Yearning for a place where you can spend more time lounging in your backyard and less time fighting traffic? Wichita, KS, might be the spot for you.

A LawnStarter analysis of data from the U.S. Census Bureau’s American Community Survey for 2015 indicates commuters in the Wichita metro area are the least stressed among the country’s largest metro areas. Census Bureau data was not available for six of the 100 most populous metro areas: Allentown, PA; Augusta, GA; Deltona-Daytona Beach-Ormond Beach, FL; Jackson, MS; Lakeland-Winter Haven, FL; and Palm Bay-Melbourne-Titusville, FL.

No Rush Hour

Ken Kriz, a professor of public finance at Wichita State University, says his daily commute from his home in far southeast Wichita to the university campus in northeast Wichita takes about 22 to 23 minutes — and that’s considered a long commute by Wichita standards. Kriz says Wichita really doesn’t experience rush-hour traffic, unlike metros such as New York City, NY, and Los Angeles, CA.

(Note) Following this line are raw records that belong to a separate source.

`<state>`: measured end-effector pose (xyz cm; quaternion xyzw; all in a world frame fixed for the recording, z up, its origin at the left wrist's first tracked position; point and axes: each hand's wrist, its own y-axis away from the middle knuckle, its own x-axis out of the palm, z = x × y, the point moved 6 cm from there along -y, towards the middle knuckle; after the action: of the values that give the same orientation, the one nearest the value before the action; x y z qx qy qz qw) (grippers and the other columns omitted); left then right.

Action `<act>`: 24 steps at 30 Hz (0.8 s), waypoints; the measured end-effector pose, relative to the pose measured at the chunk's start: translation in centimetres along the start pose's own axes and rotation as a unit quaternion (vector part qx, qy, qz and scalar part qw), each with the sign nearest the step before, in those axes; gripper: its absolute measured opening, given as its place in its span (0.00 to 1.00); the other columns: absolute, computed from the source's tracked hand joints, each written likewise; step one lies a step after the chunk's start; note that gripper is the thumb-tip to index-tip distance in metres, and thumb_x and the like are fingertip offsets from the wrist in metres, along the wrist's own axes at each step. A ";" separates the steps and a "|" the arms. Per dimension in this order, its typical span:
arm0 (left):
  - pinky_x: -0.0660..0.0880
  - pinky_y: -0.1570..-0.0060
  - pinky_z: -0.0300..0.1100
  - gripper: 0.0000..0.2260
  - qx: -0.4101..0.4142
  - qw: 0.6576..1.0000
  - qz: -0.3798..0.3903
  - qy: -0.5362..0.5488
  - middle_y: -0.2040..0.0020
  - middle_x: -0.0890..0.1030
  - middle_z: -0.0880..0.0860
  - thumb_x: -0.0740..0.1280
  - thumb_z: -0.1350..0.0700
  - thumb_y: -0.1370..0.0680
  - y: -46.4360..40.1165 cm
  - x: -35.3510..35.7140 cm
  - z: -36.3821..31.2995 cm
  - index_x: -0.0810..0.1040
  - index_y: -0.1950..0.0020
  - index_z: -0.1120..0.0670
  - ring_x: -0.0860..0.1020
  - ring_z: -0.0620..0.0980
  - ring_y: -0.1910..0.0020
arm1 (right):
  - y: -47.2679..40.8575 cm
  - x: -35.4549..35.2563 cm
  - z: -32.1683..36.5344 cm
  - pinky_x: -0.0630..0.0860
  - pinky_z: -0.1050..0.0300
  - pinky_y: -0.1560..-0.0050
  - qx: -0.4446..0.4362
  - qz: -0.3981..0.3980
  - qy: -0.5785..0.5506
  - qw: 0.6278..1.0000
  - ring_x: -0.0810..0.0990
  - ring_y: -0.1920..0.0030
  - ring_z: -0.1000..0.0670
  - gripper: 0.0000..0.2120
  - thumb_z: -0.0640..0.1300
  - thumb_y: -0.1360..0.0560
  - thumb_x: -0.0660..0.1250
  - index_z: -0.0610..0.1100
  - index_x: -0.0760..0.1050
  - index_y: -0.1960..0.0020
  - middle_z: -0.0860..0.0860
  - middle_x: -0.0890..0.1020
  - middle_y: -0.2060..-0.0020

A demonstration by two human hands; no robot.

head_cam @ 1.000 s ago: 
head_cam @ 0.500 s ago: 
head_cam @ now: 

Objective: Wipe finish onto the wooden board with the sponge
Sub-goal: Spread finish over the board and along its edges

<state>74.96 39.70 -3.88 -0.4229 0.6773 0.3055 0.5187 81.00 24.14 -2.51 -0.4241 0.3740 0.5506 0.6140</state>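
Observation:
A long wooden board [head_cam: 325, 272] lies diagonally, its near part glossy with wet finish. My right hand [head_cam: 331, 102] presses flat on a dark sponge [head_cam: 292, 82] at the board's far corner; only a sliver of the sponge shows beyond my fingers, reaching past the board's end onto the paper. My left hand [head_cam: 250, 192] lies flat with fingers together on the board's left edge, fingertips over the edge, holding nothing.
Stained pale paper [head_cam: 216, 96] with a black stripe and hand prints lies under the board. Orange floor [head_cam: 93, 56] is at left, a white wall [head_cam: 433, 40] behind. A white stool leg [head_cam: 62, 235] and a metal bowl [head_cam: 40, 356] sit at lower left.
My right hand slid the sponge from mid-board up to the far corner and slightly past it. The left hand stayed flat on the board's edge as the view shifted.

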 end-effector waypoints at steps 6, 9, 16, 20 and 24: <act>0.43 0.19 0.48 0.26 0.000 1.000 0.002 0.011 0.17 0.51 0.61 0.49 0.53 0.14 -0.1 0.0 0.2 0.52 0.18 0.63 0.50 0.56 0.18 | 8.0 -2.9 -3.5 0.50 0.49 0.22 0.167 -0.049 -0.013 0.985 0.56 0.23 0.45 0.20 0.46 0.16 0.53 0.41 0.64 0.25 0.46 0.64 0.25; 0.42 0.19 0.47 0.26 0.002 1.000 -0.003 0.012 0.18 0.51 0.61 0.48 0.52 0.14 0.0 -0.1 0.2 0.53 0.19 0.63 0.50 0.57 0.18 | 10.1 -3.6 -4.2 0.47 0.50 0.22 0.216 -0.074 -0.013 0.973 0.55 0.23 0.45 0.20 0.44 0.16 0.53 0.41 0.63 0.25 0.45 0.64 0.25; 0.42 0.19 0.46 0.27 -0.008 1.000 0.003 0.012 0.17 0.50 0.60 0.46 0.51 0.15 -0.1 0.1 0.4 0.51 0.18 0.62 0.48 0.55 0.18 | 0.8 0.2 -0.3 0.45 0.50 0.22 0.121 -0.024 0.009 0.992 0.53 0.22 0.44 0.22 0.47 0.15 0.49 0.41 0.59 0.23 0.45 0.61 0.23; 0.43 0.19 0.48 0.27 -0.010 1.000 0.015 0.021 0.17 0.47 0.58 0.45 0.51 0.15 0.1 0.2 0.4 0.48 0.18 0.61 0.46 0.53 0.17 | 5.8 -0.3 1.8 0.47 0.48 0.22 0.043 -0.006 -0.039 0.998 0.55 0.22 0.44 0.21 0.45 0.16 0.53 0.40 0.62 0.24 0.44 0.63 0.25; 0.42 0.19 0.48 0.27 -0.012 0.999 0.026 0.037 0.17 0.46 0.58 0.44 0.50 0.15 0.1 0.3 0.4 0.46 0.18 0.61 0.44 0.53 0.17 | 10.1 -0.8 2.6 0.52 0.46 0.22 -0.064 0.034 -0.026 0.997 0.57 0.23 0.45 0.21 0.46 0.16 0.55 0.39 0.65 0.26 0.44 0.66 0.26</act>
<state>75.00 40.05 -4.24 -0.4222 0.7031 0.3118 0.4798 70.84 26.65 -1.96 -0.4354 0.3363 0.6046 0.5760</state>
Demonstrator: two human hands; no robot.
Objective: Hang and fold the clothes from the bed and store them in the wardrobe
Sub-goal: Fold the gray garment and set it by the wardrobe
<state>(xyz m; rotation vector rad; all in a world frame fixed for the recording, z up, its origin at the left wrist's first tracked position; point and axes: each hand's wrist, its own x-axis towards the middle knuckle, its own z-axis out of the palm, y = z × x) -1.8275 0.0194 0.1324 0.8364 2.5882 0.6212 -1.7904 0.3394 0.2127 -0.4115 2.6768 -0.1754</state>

“That kind of traffic doesn’t exist here,” Kriz says.

In fact, the traffic is so light in Wichita that commuting problems typically pop up only when bad weather hits, Kriz says.

Ken Kriz

Ken Kriz is a professor of public finance at Wichita State University.
Photo: Wichita State University

Ranking Factors

To compile our ranking, we looked at the percentage of workers age 16 and above in each metro area with daily commutes of 60 minutes or more and the percentage of workers with daily commutes of 10 minutes or less. We weighted each of those factors evenly to arrive at our final rankings.

Wichita fared well in both categories, with a mere 2.68 percent of workers reporting commutes of 60 minutes or more in 2015 and a healthy 16.28 percent of workers reporting commutes of 10 minutes or less.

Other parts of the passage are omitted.